Perhaps Anakin simply delivered the Younglings to Sidious.
yoda is talking about a padawan there being killed by a lightsaber but for one thing that padawan looks like hes like 13, and for another its pretty unrealistic that all of the younglings were killed by clones and anakin only killed that padawan, considering the padawan is amidst a sea of dead younglings. seems like wishful thinking.
because when youre trying to point out a hard to distinguish observation its easier to put focus on one object that represents your point at a time then to make a general statement. for example if you want to point out the low quality of a row of cars you'd specify by saying "look at the scratches on this ones body, and the cracked windshield on that one." as opposed to just "these cars are low quality".
thats actually the entire of point of even saying "for example". we understand specific instances better than general statements. thats also why sterotypes exist.
__________________
Last edited by AthenasTrgrFngr on Jun 6th, 2010 at 03:50 AM
Well, considering Anakin came up the temple steps with an entire division right behind him, and consider THIS from the novelization where Kenobi is watching the video
:"Stone-Faced, Obi-Wan watched younglings run into the room, fleeing blaster-fire. He watched Cin Drillig and a pair of teenage Padawans--was that Whie, the boy Yoda had brought to Vjun? Backing into the scene, blades whirling, cutting down the advancing clone troopers with deflected Bolts.

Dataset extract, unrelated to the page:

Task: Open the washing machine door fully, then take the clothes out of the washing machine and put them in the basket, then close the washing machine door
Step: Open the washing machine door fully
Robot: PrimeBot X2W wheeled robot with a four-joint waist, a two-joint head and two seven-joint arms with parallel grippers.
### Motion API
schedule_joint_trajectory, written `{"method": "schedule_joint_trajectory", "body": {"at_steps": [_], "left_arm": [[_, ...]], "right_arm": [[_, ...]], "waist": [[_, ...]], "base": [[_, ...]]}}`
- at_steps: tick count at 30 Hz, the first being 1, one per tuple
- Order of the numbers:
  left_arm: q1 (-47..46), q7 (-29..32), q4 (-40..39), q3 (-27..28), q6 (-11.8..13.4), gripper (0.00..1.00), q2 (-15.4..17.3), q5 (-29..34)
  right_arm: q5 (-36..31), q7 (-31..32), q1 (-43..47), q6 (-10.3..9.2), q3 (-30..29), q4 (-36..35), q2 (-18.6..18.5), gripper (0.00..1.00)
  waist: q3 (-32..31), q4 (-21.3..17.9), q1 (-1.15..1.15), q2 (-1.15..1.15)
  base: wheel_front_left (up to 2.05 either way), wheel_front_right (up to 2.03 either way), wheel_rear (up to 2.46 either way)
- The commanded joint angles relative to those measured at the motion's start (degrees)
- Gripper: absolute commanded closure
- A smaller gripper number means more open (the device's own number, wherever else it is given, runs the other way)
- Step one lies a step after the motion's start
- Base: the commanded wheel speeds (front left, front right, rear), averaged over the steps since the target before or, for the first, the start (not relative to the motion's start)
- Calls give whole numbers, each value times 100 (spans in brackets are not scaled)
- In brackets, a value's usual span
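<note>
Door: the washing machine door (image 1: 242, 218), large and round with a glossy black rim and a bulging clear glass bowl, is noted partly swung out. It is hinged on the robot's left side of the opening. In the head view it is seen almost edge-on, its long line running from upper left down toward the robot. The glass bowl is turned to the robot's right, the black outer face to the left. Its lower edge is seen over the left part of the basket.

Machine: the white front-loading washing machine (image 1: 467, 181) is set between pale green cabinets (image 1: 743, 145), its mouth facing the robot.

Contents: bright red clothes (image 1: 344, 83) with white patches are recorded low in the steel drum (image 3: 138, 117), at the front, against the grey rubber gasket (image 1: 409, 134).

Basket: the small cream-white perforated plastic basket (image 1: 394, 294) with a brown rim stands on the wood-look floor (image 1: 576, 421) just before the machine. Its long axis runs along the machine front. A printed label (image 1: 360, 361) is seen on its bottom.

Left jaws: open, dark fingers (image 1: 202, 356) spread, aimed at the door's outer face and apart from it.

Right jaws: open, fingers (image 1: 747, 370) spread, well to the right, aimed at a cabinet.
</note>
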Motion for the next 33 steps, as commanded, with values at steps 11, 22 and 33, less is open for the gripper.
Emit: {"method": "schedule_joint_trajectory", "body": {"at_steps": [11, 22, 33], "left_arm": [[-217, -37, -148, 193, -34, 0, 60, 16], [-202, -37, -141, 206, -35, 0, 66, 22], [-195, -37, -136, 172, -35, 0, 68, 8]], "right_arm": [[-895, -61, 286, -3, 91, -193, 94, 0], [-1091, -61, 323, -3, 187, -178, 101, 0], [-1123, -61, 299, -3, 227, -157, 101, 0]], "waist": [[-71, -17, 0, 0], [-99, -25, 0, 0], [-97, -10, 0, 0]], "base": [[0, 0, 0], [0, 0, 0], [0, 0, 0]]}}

He wached a lightsaber blade flick into the shot, cutting down first One Padawan, then the other. He watched the brisk stride of a caped figure who hacked through Drallig's shoulder, then stood aside as the old Troll fell dying to let the rest of the clones blast the children to shreds.
Eso.... He didn't do it. Defintly complicit to the crime though.
Also: I thought Whie was the boy who Bail saw die? But Kenobi saw him in this shot. So WHO WAS THAT then?